*What needs to be done:*
Print the data that follows without changing a single word.

◇ ◇ ◇ ◇

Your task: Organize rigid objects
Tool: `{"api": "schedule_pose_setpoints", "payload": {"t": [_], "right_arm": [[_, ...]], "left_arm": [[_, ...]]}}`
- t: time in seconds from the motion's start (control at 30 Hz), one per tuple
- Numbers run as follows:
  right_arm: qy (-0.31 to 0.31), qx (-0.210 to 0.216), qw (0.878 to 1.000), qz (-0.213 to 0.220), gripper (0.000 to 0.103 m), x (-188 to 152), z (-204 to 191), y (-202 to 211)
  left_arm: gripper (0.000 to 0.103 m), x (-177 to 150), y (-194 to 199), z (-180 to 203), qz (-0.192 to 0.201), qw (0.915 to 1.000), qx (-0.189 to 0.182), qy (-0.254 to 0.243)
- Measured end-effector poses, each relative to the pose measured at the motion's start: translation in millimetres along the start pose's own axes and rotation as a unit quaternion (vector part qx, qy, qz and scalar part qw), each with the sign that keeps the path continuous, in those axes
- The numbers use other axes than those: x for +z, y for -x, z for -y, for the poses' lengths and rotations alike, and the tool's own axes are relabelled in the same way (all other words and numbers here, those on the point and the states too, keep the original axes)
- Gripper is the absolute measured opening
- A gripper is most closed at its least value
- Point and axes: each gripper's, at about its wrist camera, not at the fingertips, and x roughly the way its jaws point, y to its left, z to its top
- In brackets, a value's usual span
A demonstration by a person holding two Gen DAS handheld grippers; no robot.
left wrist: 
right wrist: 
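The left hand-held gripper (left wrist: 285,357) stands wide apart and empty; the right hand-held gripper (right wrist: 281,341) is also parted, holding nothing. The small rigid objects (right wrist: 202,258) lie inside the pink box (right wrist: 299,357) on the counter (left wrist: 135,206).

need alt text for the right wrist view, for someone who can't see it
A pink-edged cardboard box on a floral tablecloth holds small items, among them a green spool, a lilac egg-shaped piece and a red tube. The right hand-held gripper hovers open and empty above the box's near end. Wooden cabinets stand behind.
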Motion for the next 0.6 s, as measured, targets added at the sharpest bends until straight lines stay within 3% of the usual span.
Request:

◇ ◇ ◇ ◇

*Completed exercise:*
Your task: Organize rigid objects
Tool: `{"api": "schedule_pose_setpoints", "payload": {"t": [_], "right_arm": [[_, ...]], "left_arm": [[_, ...]]}}`
- t: time in seconds from the motion's start (control at 30 Hz), one per tuple
- Numbers run as follows:
  right_arm: qy (-0.31 to 0.31), qx (-0.210 to 0.216), qw (0.878 to 1.000), qz (-0.213 to 0.220), gripper (0.000 to 0.103 m), x (-188 to 152), z (-204 to 191), y (-202 to 211)
  left_arm: gripper (0.000 to 0.103 m), x (-177 to 150), y (-194 to 199), z (-180 to 203), qz (-0.192 to 0.201), qw (0.915 to 1.000), qx (-0.189 to 0.182), qy (-0.254 to 0.243)
- Measured end-effector poses, each relative to the pose measured at the motion's start: translation in millimetres along the start pose's own axes and rotation as a unit quaternion (vector part qx, qy, qz and scalar part qw), each with the sign that keeps the path continuous, in those axes
- The numbers use other axes than those: x for +z, y for -x, z for -y, for the poses' lengths and rotations alike, and the tool's own axes are relabelled in the same way (all other words and numbers here, those on the point and the states too, keep the original axes)
- Gripper is the absolute measured opening
- A gripper is most closed at its least value
- Point and axes: each gripper's, at about its wrist camera, not at the fingertips, and x roughly the way its jaws point, y to its left, z to its top
- In brackets, a value's usual span
A demonstration by a person holding two Gen DAS handheld grippers; no robot.
left wrist: 
right wrist: 
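The left hand-held gripper (left wrist: 285,357) stands wide apart and empty; the right hand-held gripper (right wrist: 281,341) is also parted, holding nothing. The small rigid objects (right wrist: 202,258) lie inside the pink box (right wrist: 299,357) on the counter (left wrist: 135,206).

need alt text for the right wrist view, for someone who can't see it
A pink-edged cardboard box on a floral tablecloth holds small items, among them a green spool, a lilac egg-shaped piece and a red tube. The right hand-held gripper hovers open and empty above the box's near end. Wooden cabinets stand behind.
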Motion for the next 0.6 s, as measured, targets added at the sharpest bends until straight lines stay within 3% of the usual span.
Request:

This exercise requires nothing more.